Why Your Ears Might Be Failing You
Listening is one of the most crucial skills you can develop as a dj. So why is it that people rarely, if ever, address it? After all, music is an art form for the ears. You’d be surprised how often you’re not really listening and just going through the motions. Yet, if you’re not truly listening to the beat you’re scratching over, you won’t be nearly as effective as you could be.
What do you typically do during a conversation? Listen to what someone is saying, then respond in a way that relates with what they said? Or do you spend more time thinking about what you want to say while the other person is talking, potentially missing key information? Often times we do the latter. You can imagine how much trouble this can cause. Especially if the topic at hand is very important to the other person involved. By not listening properly and responding appropriately, you could really upset the other person.
When we scratch, we tend to be really caught up in everything we know. From all the scratch techniques we have under our belt, to the patterns we have come to depend on. However, a lot of those things may not be effective for the musical situation you’re in. Remember, scratching is not about showing off everything you know within a minute’s time. It’s about expressing yourself in a way that makes sense for the music you’ve chosen.

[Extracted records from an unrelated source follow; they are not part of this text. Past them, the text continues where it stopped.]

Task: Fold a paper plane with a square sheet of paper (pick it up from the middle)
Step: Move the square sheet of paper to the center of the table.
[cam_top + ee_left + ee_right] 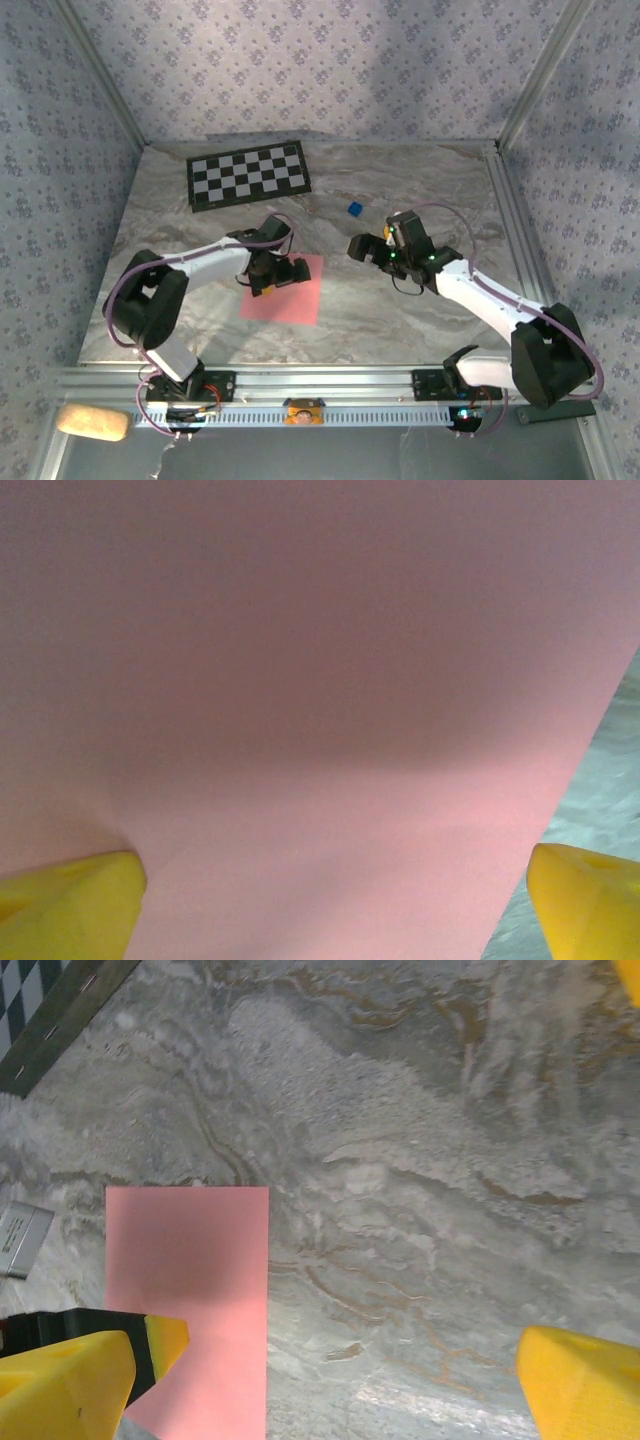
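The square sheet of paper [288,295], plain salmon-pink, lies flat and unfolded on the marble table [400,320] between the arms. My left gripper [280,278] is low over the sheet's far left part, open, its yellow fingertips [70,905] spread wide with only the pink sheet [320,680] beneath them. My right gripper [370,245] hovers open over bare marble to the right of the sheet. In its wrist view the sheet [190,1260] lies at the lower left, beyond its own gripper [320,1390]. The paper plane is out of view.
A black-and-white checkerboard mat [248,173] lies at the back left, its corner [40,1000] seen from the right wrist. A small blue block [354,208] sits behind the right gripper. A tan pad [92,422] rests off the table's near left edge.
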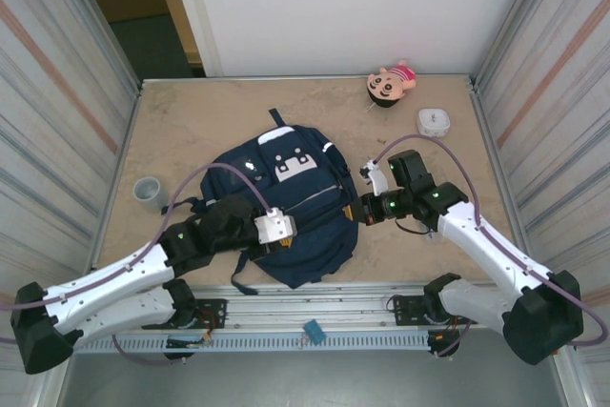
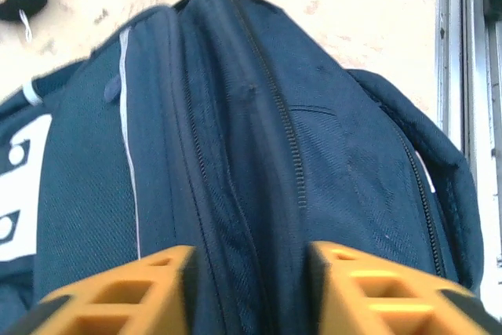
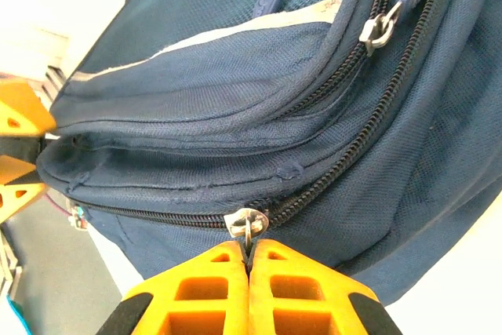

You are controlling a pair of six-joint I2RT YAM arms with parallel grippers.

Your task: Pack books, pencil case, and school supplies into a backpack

Going back to conversation as an example, you wouldn’t spit out every word in your vocabulary just for the sake of doing so would you? So why would you do that when you’re scratching? This is why many of your listeners won’t enjoy, or be impressed with what you’re doing. It’s because your communication style is ineffective from not listening.
A Solid Approach
Let’s say you’re scratching over a beat you normally scratch to. You may think you’ve been listening before, but I challenge you to actually stop scratching and just listen to the beat. Think about what kinds of techniques and patterns would really sound good over it. Take note of how the beat progresses. Is it steady throughout? Does it build up over time or does it mellow out? Is there a melody, or is it just a simple drum beat? If it does have a melody, is there a way you can match what the melody is doing rhythmically? These are some of the many questions you can ask yourself to decide what style will best match the beat.
Don’t get discouraged about your scratching if you have patterns you’d like to use that don’t seem to work. This is good because most times, simply making small adjustments in rhythm and pitch can make the difference. Do you need to increase or lower the speed, or pitch? Do you need to use less or more notes? Take time to think about these things more often and it will start to become second nature. The best part is making these changes will increase your scratch vocabulary and give you more options.
You might be making good choices already, but it’s easy to get lost along the way. You could choose patterns that work when you started them, but if the beat switches you could miss the change. However, the audience won’t miss it because it’s the beat that makes more sense to them. That’s why you should listen constantly and listen well, so you can avoid sounding like you don’t fit in.
Silence as a Reset Button
When you start working on your listening skills, it helps to use silence in your scratching, so you can hear what’s happening with the beat and make better choices. As time goes on, you’ll know what works and what doesn’t. However, there will always be new listening challenges ahead, so don’t think it’s okay to give your ears a rest. Keep them active!